Uno studio condotto dall’Osservatorio Rsa dell’Università Cattaneo di Castellanza a Varese ha messo in evidenza un quadro molto significativo per quanto riguarda gli anziani che entrano nelle residenze sanitarie assistite. Aumenta sempre di più il numero degli ospiti di queste strutture e aumenta anche l’età media delle persone che entrano nelle Rsa. Infatti se nel 2013 l’età media era di 84,7 anni, nel 2019 si è arrivati a 85,9 anni.

Cambia la struttura delle famiglie italiane

Gli esperti che hanno condotto l’analisi hanno fatto osservare che sta cambiando la struttura delle famiglie italiane e con il tempo si potrebbero farne sentire sempre di più gli effetti. Infatti, se prima le donne si occupavano delle persone anziane del loro nucleo familiare, oggi la pressione sui servizi è aumentata.
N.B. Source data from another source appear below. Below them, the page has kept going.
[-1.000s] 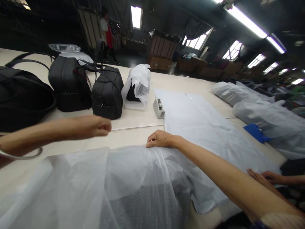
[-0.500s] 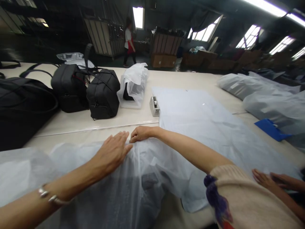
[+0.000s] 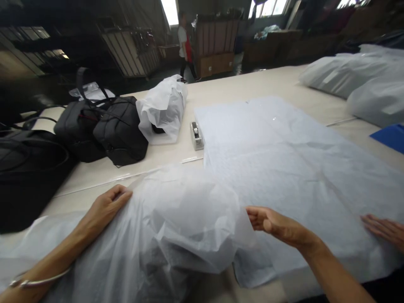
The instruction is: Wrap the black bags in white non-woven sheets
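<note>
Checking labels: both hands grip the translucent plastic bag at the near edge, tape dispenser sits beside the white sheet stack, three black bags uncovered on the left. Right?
Not quite. The head view shows two black bags side by side and bare, not three; a third bag right of them is wrapped in white plastic. The rest stands: left hand and right hand grip the translucent plastic bag, and the tape dispenser sits beside the sheet stack.

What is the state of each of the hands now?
Left hand: shut on the plastic sheet.
Right hand: pinching the sheet's edge.
</note>
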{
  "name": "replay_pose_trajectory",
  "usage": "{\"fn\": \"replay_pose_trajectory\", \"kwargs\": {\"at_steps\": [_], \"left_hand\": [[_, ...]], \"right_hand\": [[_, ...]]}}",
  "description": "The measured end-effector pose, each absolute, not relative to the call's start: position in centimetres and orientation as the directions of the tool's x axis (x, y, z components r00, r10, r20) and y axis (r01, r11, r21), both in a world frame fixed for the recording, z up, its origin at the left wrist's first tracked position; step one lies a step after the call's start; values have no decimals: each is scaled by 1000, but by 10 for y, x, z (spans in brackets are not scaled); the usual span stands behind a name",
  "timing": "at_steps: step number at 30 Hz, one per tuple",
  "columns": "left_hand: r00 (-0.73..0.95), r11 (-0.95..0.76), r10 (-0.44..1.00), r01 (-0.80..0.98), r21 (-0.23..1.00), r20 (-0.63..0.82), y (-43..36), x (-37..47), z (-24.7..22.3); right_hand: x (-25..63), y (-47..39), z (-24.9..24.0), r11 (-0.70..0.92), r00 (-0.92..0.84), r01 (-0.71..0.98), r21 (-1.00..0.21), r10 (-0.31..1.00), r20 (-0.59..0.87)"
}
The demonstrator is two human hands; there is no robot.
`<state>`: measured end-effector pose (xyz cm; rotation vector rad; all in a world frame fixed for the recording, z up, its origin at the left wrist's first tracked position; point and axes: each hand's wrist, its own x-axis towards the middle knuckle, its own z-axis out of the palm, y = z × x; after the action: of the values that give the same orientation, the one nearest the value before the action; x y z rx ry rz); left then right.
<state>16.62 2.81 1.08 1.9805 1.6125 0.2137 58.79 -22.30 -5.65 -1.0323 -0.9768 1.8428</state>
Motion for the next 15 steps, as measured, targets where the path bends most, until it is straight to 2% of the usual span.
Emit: {"fn": "replay_pose_trajectory", "kwargs": {"at_steps": [2,4,6,8,10,13,15], "left_hand": [[195,-73,962,858,509,-191,26,168,13],[139,-39,975,872,488,-171,23,171,18],[73,10,985,883,470,-157,21,174,22],[8,61,989,886,459,-147,19,175,23],[-6,79,987,890,449,-163,21,174,21],[37,67,968,915,399,-248,25,168,14],[69,50,948,932,359,-311,27,165,9]], "right_hand": [[558,-223,-54,-353,-332,-441,-825,918,-215],[545,-205,-41,-263,-175,-552,-792,964,-199],[550,-177,-34,-164,4,-553,-817,980,-200],[563,-150,-38,-144,105,-506,-850,968,-226],[570,-133,-56,-212,100,-532,-820,946,-309],[562,-132,-93,-366,-41,-659,-657,890,-455],[551,-144,-113,-443,-122,-661,-605,860,-496]]}}
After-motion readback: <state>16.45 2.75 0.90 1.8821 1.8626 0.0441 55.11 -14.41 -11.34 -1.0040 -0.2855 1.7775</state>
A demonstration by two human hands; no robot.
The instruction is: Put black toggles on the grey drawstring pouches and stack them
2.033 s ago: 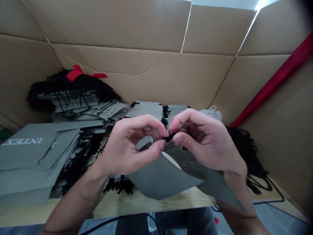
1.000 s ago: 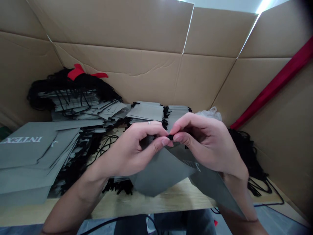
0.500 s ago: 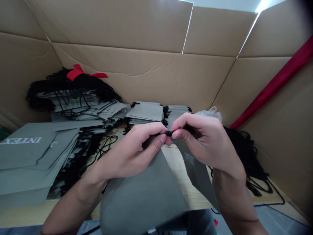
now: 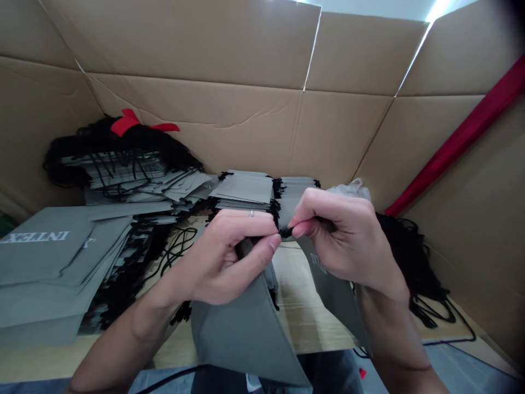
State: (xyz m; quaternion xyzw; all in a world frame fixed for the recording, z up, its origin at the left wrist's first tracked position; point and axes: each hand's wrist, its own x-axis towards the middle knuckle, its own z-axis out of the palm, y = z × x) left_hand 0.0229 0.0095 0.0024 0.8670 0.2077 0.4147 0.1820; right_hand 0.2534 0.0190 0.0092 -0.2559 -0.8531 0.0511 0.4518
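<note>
Both hands meet in front of me over a small knotted bit of black cord point(image 4: 286, 232). My left hand point(image 4: 229, 257) pinches one side of it between thumb and forefinger, with a ring on one finger. From the other side my right hand point(image 4: 340, 235) pinches the cord, fingers curled in. A grey flat panel point(image 4: 241, 339) hangs below my left hand, past the table's front edge. Another grey panel point(image 4: 328, 284) with white lettering hangs under my right hand. Whether the two panels are one piece is hidden by the hands.
Grey pieces lettered INTEX point(image 4: 41, 251) lie stacked at left. Behind them sits a pile of black cords point(image 4: 123, 139) with a red strip point(image 4: 125, 121). Grey stacks point(image 4: 241, 186) stand at the back; more black cords point(image 4: 414, 268) lie right. Cardboard walls point(image 4: 197, 109) surround the table point(image 4: 307, 323).
The grey panel under my left hand has swung and turned, showing a narrower face. The pinched cord has dropped slightly, and the hands have shifted only a little.
</note>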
Per il futuro si prevede che ci saranno sempre meno possibilità di usufruire di servizi all’interno del nucleo familiare ed è per questo che l’aumento delle persone anziane che accedono alle Rsa si fa sentire.

Che cosa bisogna fare per il futuro

Gli esperti hanno aggiunto anche che l’Italia non si trova al pari del resto dei Paesi europei, né per la residenzialità né per la domiciliarità. Infatti le Rsa contano in totale 270.000 posti letto, che non sarebbero sufficienti.

Ecco perché gli esperti continuano ad insistere sul fatto che si deve investire sia nell’assistenza domiciliare che nell’accoglienza residenziale. Infatti le due modalità non sarebbero da contrapporre, ma da vedere nell’ottica della complementarietà, per avere un unico obiettivo, che è quello di garantire il vivere bene alle persone anziane.